More patients in the midostaurin group received a maintenance regimen (n = 120) than patients in the placebo group (n = 85); 120 patients overall received a full 12 cycles (midostaurin, n = 69; placebo, n = 51).

Median follow-up for surviving patients was 59 months.

Patients assigned midostaurin achieved longer median OS than the placebo group (74.7 months vs. 25.6 months; HR for death = 0.78; 95% CI, 0.63-0.96).

Researchers reported rates of 4-year OS of 51.4% in the midostaurin group and 44.3% in the placebo group.

A total 536 events occurred — 298 failures to achieve complete remission, 181 relapses and 57 deaths without relapse.

Patients assigned midostaurin demonstrated longer median EFS (8.2 months vs. 3 months) and appeared 21.6% less likely to experience an event (HR = 0.78; 95% CI, 0.66-0.93).

The OS and EFS benefit of midostaurin extended across all FLT3 subgroups in the primary analysis and an analysis that censored data from patients who underwent transplantation.

The occurrence of adverse events appeared similar between the groups. More patients in the midostaurin group experienced grade 3 to grade 5 anemia (92.7% vs. 87.8%; P = .03) and rash (14.1% vs. 7.6%; P = .008), but nausea occurred in more patients in the placebo group (9.6% vs. 5.6%; P = .05).
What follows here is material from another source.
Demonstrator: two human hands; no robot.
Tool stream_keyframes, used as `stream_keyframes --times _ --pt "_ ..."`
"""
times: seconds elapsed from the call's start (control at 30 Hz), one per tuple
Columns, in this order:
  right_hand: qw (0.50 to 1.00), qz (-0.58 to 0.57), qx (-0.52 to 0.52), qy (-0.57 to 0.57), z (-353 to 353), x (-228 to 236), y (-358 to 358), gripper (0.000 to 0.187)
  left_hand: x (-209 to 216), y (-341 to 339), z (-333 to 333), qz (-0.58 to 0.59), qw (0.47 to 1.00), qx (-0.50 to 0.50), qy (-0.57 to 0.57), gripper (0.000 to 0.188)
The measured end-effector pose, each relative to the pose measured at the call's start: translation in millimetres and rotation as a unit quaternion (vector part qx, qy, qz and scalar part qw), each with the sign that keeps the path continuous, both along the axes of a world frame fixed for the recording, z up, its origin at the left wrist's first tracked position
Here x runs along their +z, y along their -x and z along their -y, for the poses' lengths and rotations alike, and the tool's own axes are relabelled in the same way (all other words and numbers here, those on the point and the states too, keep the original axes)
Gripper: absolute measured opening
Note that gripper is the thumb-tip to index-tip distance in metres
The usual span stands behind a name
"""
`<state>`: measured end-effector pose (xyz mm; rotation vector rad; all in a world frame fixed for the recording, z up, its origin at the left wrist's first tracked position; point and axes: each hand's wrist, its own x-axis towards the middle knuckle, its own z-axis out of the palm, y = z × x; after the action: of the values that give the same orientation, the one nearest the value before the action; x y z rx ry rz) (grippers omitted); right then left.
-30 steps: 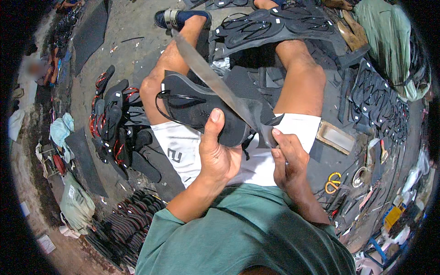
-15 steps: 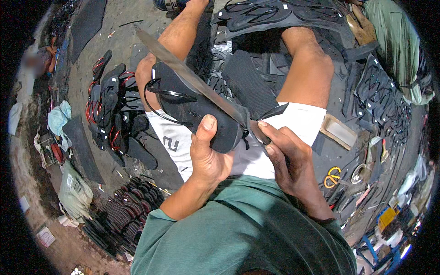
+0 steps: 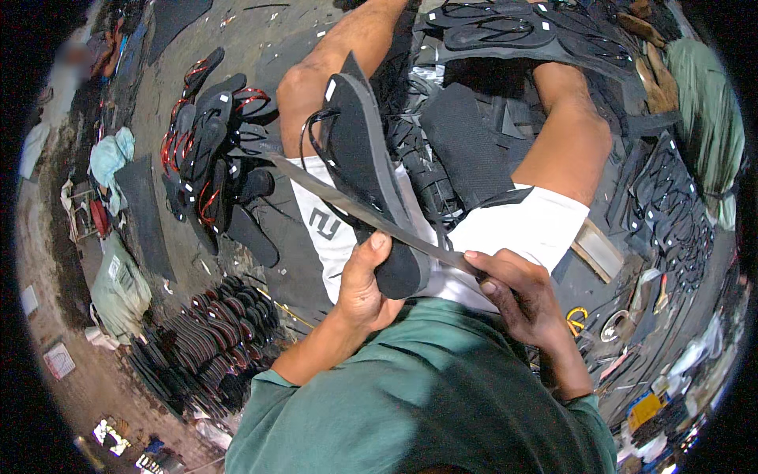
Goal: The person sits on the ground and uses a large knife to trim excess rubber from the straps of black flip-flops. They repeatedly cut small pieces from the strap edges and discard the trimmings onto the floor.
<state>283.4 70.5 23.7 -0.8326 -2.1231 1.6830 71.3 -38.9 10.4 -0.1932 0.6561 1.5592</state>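
My left hand (image 3: pixel 365 288) grips a black flip-flop (image 3: pixel 355 146) by its heel end, thumb on the upper face. The sandal is tilted in front of my lap, with its toe pointing away, its glossy black strap on the left side and its thick sole edge on the right. My right hand (image 3: pixel 521 296) is closed around the near end of a long knife (image 3: pixel 339 195); the handle is hidden by my fingers. Its grey blade crosses the heel part of the flip-flop slantwise, tip toward the left. I cannot tell whether the blade touches the rubber.
Finished-looking flip-flops (image 3: pixel 209 130) with red and black straps are heaped at left. Stacked soles (image 3: pixel 213 340) lie at lower left. A textured black rubber piece (image 3: pixel 466 142) rests between my legs. More flip-flops (image 3: pixel 497 33) sit at the far side; a whitish block (image 3: pixel 598 251) and yellow-handled scissors (image 3: pixel 577 320) lie at right.
The knife has swung from the flip-flop's right edge to lie across its heel part, its tip lower and further left. The flip-flop has turned, showing more sole edge. The whole view has shifted slightly.
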Motion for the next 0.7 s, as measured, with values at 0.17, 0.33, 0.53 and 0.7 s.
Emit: stream_keyframes --times 0.17,0.33,0.53,0.7 --pt "0.999 0.024 -0.024 -0.004 2 -7 18 0.044 4 -10 -5 -0.136 0.985 -0.026 0.107 0.047" --pt "0.993 -0.039 -0.073 -0.079 -12 -24 60 0.039 7 -9 -13 -0.154 0.982 -0.021 0.107 0.046" --pt "0.981 -0.013 -0.128 -0.148 -16 -39 92 0.041 16 -13 -25 -0.172 0.979 0.018 0.11 0.047" --pt "0.974 -0.012 -0.167 -0.153 -42 -45 119 0.039 16 -26 -17 -0.17 0.973 -0.023 0.156 0.056"
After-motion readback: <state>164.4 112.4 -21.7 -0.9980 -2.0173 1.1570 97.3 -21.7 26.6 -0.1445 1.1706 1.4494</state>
“It remains unclear whether agents with different target profiles, including more specific FLT3 inhibitors, would also improve outcomes if they were added to usual therapy for younger adults with AML and a FLT3 mutation and whether chemotherapy plus midostaurin might be beneficial for older adults or those with wild-type FLT3,” the researchers wrote. – by Melinda Stevens

Disclosure: Stone reports personal fees and other support from AbbVie, Agios, Amgen, Argenix, Arog, Astellas, Bristol-Myers Squibb, Celator, Celgene, Cornerstone, Daichi Sankyo, Fujifilm, Jazz Pharmaceuticals, Jannssen, Juno, Karyopharm, Merck, Novartis, Ono, Orsenix, Pfizer, Seattle Genetics, Sumitomo and Sunesis. Please see the full study for a list of all other researchers relevant financial disclosures.